▸ **Instructions for the task**: Given the listing below, write out exactly the lines starting with the line that has "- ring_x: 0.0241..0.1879" and going on through the line that has "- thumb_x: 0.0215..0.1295", both kept.

▸ **Study material**:

-- Opening Marker --

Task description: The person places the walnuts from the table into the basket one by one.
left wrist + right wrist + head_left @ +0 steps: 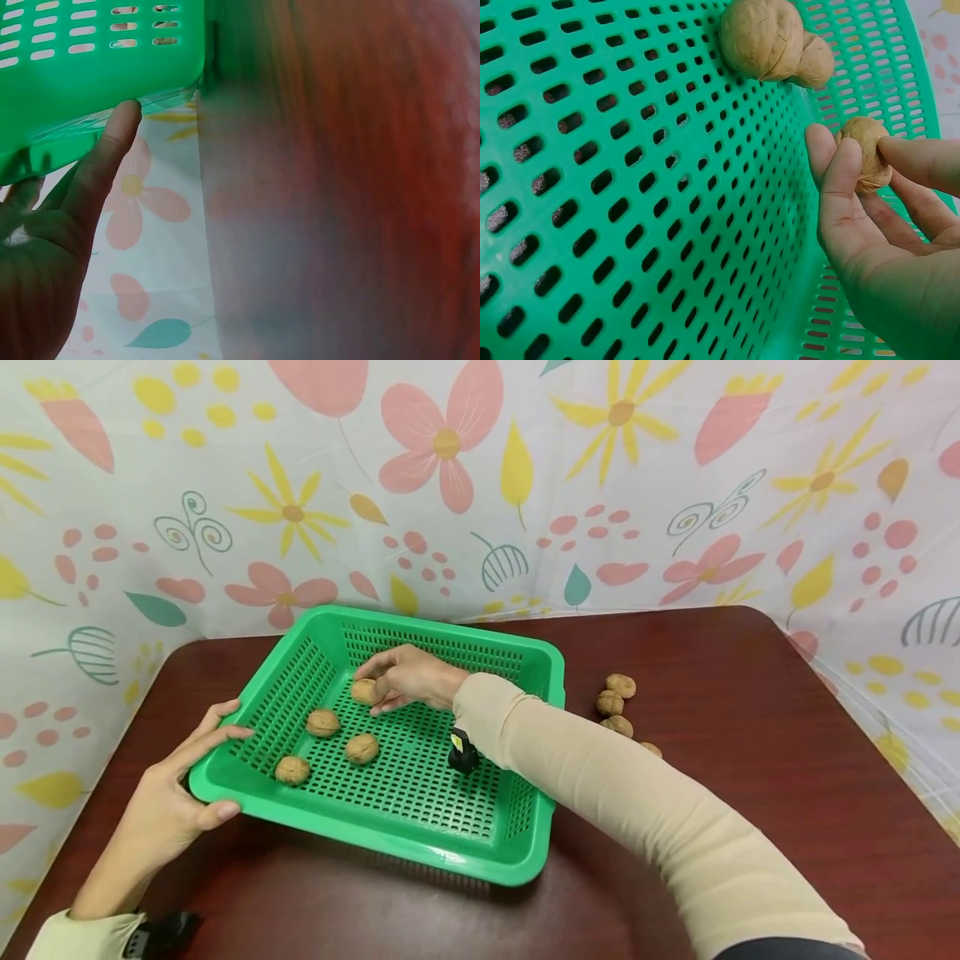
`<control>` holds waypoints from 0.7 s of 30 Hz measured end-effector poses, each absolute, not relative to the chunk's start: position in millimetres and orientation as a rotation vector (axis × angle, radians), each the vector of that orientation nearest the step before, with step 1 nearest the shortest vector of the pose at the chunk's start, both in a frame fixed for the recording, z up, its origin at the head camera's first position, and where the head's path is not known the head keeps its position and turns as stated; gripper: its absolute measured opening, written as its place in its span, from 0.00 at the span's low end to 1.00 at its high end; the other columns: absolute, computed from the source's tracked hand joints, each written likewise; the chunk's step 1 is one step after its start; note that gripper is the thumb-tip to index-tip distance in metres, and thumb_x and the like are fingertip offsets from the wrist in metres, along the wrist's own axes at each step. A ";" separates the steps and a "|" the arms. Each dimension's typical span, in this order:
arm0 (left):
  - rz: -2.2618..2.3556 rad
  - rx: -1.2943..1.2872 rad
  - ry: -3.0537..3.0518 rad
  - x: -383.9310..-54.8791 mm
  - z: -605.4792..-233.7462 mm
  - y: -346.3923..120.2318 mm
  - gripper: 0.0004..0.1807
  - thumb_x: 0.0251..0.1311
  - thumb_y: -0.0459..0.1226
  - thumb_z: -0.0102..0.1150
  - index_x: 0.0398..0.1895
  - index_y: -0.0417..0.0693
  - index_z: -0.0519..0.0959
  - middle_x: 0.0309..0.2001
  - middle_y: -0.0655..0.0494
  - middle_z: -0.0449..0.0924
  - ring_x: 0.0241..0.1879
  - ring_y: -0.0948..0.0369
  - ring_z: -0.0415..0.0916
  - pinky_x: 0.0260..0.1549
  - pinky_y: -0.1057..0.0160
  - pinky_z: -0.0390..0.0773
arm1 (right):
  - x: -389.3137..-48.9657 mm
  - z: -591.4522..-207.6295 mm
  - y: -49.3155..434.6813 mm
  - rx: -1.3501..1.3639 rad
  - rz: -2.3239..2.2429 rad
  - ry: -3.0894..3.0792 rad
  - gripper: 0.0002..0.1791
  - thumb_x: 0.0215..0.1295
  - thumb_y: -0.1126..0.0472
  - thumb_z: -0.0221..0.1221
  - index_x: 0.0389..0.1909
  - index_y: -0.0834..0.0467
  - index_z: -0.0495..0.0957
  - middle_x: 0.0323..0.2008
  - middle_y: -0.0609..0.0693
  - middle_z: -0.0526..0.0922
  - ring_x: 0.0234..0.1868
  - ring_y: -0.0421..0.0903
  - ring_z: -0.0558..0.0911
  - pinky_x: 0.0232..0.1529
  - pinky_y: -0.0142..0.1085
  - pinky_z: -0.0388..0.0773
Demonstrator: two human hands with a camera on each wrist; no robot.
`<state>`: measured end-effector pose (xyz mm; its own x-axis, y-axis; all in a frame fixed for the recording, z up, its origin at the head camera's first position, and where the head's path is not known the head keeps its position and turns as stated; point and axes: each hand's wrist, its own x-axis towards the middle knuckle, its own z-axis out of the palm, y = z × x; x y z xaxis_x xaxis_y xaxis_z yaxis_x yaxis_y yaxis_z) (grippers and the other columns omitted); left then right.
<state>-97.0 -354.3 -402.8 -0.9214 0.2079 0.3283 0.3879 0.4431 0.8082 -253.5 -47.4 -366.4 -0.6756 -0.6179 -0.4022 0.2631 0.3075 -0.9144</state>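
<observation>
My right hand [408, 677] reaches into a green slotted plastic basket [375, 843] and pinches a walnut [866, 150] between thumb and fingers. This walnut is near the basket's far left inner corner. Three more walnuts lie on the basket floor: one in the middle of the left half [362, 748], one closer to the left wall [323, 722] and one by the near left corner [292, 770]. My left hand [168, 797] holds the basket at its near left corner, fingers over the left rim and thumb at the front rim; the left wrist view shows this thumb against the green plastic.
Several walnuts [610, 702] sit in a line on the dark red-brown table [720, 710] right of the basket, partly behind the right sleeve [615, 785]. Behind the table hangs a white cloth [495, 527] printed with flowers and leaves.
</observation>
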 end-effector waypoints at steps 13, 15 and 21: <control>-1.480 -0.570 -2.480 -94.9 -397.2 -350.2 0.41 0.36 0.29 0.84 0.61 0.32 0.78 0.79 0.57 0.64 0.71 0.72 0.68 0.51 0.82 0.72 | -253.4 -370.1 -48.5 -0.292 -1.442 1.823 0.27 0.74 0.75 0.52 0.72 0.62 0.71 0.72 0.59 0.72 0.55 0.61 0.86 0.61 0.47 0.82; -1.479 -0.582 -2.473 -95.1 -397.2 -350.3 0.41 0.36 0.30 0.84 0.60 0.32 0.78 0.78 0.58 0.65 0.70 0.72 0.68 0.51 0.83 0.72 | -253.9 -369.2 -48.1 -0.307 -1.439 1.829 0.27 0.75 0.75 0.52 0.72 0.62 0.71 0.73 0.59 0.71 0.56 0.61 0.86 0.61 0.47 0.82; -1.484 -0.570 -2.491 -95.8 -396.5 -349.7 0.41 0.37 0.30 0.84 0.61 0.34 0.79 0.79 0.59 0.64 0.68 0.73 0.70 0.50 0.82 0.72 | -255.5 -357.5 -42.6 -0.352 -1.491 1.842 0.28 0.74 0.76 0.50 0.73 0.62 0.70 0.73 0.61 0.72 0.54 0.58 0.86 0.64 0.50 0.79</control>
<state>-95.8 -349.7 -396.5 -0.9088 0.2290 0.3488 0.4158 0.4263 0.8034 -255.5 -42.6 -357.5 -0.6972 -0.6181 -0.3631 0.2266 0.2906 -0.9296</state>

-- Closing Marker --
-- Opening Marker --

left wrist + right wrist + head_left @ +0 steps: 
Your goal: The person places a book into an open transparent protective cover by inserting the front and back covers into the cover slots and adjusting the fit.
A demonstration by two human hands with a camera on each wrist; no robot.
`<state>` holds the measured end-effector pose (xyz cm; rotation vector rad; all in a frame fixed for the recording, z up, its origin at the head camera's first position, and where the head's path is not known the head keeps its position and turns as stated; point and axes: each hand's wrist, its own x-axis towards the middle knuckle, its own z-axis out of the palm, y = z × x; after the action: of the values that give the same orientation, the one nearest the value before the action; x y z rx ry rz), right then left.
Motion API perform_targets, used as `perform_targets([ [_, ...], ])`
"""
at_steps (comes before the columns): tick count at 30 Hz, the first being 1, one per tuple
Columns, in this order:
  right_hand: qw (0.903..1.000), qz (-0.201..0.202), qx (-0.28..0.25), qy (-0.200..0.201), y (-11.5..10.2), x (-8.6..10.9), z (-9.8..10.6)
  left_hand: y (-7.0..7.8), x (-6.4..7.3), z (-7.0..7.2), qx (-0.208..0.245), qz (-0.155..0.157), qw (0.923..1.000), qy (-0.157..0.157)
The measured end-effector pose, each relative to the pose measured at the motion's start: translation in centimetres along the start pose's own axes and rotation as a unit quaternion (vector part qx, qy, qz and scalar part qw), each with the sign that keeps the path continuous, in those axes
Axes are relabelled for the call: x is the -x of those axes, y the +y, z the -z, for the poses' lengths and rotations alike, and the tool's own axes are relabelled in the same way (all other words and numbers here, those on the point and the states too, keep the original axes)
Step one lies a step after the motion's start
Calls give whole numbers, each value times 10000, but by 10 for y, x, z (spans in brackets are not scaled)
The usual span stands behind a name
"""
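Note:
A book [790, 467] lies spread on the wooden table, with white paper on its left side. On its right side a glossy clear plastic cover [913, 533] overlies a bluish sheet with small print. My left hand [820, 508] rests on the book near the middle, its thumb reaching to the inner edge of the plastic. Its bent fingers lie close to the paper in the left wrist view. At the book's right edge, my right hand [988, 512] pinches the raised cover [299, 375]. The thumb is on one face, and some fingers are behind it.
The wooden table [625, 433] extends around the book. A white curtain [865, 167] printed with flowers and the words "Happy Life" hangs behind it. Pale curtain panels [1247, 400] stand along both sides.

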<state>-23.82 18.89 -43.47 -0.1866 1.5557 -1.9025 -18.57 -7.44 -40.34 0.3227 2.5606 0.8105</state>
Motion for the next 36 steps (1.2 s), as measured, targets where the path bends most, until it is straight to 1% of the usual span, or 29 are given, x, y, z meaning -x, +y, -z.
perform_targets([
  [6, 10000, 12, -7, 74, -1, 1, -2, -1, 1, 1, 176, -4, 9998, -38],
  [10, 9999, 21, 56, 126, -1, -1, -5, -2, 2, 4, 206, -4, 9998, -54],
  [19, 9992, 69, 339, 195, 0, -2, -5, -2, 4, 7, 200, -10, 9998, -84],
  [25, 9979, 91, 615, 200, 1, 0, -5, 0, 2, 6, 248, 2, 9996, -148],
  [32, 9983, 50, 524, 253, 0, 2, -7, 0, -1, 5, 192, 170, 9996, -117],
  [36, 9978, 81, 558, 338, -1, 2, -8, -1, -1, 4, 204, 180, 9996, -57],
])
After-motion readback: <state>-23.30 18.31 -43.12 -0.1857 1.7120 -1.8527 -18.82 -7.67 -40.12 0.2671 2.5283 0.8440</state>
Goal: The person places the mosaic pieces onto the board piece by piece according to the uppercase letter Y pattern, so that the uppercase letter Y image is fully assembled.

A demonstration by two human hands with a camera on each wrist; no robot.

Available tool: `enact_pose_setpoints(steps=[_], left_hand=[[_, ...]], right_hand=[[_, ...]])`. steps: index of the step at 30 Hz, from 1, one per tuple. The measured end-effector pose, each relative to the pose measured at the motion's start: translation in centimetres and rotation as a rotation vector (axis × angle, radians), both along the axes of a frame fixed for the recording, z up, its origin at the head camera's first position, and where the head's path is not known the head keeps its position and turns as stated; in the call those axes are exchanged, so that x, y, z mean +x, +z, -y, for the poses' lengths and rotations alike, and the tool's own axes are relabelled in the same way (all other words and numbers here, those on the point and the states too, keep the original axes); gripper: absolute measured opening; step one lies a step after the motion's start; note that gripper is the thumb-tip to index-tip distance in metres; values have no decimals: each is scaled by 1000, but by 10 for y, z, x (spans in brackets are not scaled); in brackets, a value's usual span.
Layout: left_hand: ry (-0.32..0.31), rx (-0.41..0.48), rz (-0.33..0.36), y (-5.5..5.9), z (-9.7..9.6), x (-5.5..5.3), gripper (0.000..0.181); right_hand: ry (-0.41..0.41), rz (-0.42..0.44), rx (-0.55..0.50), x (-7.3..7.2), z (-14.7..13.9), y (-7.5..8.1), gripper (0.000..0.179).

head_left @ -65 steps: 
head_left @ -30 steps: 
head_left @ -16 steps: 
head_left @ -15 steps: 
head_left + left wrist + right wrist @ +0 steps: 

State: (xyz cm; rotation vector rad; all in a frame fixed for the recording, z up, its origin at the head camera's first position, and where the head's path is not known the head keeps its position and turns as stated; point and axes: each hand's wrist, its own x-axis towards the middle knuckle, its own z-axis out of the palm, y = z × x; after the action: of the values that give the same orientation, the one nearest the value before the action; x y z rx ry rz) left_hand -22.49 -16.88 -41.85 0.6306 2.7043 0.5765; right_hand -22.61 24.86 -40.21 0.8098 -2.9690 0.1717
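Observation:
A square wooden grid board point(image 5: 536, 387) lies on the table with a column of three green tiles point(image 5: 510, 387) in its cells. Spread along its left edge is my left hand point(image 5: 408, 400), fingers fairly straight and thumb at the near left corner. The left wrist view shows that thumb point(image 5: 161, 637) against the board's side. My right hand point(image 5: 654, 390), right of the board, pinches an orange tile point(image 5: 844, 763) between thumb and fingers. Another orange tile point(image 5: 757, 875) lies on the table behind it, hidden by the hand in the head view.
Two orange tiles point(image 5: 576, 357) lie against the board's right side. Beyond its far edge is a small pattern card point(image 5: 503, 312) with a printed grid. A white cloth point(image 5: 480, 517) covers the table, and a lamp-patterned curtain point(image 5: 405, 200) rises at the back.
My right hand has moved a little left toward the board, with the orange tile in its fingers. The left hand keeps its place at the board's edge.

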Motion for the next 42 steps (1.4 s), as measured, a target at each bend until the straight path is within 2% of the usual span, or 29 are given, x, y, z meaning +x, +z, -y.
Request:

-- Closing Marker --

▸ **Output**:
  - ring_x: 0.0241..0.1879
  - ring_y: -0.0948..0.0369
  - ring_z: -0.0415..0.0916
  - pinky_x: 0.0260..0.1549
  - pinky_y: -0.1057..0.0160
  - pinky_z: -0.0390..0.0773
arm1 (right):
  - x: -389.3137..-48.9657 mm
  - z: -591.4522..-207.6295 mm
  - y: -49.3155..434.6813 mm
  - rx: -1.3501..1.3639 rad
  - rz: -2.3239..2.2429 rad
  - ry: -3.0894..3.0792 rad
  - gripper: 0.0002..0.1791
  - thumb_x: 0.0215..0.1295

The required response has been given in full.